Mit der Schwalbe in den Osten.
Am
Montag, den 5. Mai, klingelt um halb fünf der Wecker. Der erste Blick
gilt dem Wetter, das mich aber heute nicht im Stich lässt. Es ist
trocken. Die Schwalbe steht gepackt in der Garage, und wartet auf die
Dinge, die auf sie zukommen. Und das soll heute nicht wenig sein.
Immerhin möchte ich in einem Rutsch in den Thüringer Wald, und zwar
genau in dem Ort, wo Schwalbe vor 28 Jahren zusammengebaut wurde. Nach
Suhl, das im Augenblick um die 410 Kilometer entfernt ist. Rein
rechnerisch bedeutet das bei einem Schnitt von 40 Km/h in der Stunde
über zehn Stunden Fahrt. Nach 50 Kilometer eine Pause von zwei Minuten,
nach 200 Kilometer eine etwas längere Tankpause, so stelle ich mir das
vor; mal sehen, wie die Wirklichkeit wird.
Um 5:15 Uhr
trete ich den Kickstarter der Schwalbe dreimal herunter, und wie immer
springt ihr Motörchen locker an. Es ist zwar trocken, doch wirklich warm
ist anders, also habe ich unter Jeans und Motorradjacke noch einen
Sportanzug. Ausziehen kann ich die Sachen ja immer noch.
Im
Topcase, das wasserdicht ist, sind meine Anziehsachen. In den
Satteltaschen, die rechts und links an der Schwalbe hängen, sind die
Sachen, die man sonst noch braucht. Weil diese nicht dicht sind, habe
ich alles noch mal in Gefrierbeutel gepackt, seien es die Bücher, sei es
die Elektronik, die ich mitschleppe. Auf der Motorabdeckung habe ich
noch eine Magnettasche mit den Regensachen, die ich hoffentlich nicht so
oft brauche..................
Ich schalte den Motor aus. Jetzt
lässt sie sich auch nicht mehr rückwärts rollen. Nur mit Mühe bekomme
ich sie auf den Hauptständer. Bei der Ursachenforschung fällt mir am
Hinterrad ein gerissener Kettenkasten auf. Ich löse das Hinterrad mit
meinem Bordwerkzeug, das ich immer mithabe, und sehe die Bescherung. Die
Kette ist gerissen. Mit vielen Defekten hätte ich gerechnet, aber das
die Kette reißt, im Leben nicht. Aus diesem Grund habe ich auch keine
Ersatzteile, außer einer Zündkerze und einem Döschen mit Reparaturzüge,
mit. Man hat sowieso nicht das Richtige mit, wie man jetzt wieder sieht.
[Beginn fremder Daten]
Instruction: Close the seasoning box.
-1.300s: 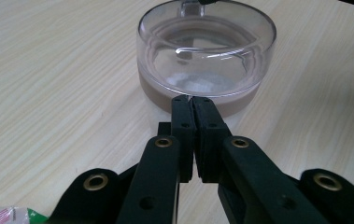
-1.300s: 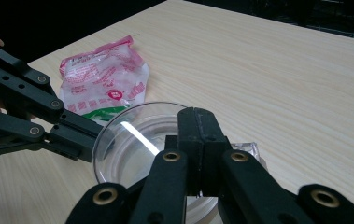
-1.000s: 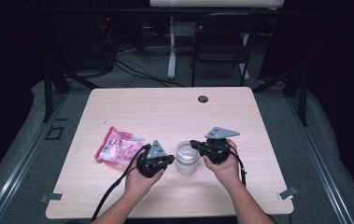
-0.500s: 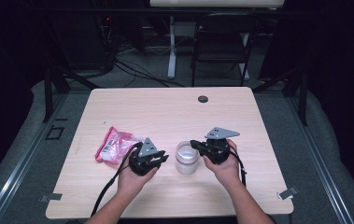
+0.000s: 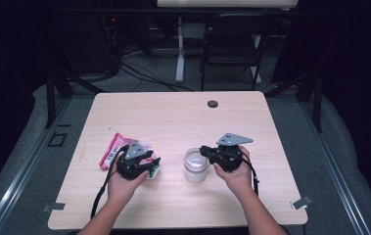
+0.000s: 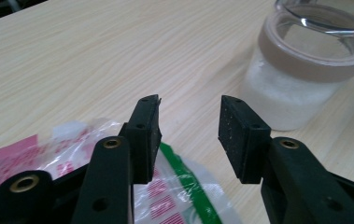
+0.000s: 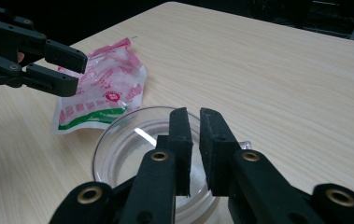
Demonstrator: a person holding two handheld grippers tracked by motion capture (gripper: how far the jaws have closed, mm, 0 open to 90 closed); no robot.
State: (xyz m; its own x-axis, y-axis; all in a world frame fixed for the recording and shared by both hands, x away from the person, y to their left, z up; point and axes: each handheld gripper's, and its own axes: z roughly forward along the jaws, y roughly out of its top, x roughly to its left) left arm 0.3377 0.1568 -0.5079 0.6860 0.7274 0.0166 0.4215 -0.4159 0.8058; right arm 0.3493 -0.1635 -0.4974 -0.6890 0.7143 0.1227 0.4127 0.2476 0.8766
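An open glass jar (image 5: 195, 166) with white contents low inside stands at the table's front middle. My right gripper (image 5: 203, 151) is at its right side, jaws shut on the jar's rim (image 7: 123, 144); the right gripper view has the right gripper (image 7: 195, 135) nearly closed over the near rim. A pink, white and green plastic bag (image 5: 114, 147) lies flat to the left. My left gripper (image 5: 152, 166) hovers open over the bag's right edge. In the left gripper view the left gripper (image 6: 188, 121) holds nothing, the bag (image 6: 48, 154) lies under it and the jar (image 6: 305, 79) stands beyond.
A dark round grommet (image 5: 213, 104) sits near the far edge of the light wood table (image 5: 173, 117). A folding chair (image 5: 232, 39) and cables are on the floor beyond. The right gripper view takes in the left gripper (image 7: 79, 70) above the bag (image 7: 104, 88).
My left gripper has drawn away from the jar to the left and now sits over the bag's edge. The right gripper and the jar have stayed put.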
Eine Kette hätte ich nie mitgenommen.
Nach
einigem Minuten des Überlegens ist mir klar, was ich machen muss. Ich
schreibe mir die zwei Straßen der Kreuzung, an der ich stehe, auf und
rufe den ADAC, wo ich Mitglied bin an.
„Warten Sie einen Augenblick. Sie werden zum nächsten freien Serviceplatz verbunden“.
Lange
brauche ich diese Ansage nicht zu hören, und schon habe ich eine
Mitarbeiterin aus Fleisch und Blut an meinem Ohr. Sie möchte wissen, wo
ich stehe und um welches Fahrzeug es sich handelt.
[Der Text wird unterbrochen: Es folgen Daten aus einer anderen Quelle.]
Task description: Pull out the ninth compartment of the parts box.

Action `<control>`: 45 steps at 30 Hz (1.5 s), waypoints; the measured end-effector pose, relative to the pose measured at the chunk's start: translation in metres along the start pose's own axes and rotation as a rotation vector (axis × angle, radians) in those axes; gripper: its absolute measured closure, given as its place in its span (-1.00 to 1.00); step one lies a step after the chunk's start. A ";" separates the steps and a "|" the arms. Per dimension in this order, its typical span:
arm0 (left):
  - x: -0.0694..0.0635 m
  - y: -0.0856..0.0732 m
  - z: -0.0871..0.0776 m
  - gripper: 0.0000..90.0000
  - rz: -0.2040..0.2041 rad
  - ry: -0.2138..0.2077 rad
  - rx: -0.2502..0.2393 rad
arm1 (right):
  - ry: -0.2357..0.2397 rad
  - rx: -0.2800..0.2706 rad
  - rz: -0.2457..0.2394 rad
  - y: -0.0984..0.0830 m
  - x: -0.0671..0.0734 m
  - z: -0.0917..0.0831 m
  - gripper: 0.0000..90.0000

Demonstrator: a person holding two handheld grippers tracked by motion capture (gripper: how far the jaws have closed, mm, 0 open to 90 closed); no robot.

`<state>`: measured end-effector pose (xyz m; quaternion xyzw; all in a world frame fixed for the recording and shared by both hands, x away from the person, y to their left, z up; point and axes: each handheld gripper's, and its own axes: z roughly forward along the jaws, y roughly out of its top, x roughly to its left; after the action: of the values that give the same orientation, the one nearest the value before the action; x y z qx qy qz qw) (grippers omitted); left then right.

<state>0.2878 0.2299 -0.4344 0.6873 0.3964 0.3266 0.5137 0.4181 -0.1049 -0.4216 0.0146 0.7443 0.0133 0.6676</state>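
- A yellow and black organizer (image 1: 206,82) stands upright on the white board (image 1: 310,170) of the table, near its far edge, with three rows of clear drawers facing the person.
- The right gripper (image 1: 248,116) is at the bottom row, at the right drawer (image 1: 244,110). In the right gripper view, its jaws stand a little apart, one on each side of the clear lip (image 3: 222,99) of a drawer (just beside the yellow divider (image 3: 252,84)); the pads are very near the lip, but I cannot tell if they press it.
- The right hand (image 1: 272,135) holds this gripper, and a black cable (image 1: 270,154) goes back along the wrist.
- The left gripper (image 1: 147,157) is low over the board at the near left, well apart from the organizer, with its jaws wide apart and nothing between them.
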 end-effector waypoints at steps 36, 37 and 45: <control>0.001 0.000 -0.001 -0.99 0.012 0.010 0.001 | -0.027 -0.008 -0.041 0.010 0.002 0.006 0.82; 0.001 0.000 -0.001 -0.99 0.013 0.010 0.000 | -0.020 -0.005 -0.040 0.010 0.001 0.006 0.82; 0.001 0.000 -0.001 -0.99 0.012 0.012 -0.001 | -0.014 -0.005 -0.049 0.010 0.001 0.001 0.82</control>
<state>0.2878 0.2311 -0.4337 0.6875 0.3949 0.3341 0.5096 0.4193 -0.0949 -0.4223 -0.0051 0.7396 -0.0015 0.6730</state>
„Simson? Das habe ich nicht im Verzeichnis, welcher Typ denn?“
„Das ist eine Schwalbe“.
„Kann ich auch nicht finden“.
„Dann schreiben Sie doch 50 cm³ Roller“.
Welcher Schaden liegt den vor?“
„Die Kette ist gerissen“.
„Ja – welche Kette?“ Oh Mann
„Die Antriebskette!“
„Ich glaube nicht, das unser Pannenfahrzeug das Ersatzteil mit an Bord hat. Dann schicke ich besser einen Abschleppwagen“.
Wie soll auch ein ADAC-Pannenfahrzeug für einen knapp 30 Jahre alten Roller eine Kette mithaben?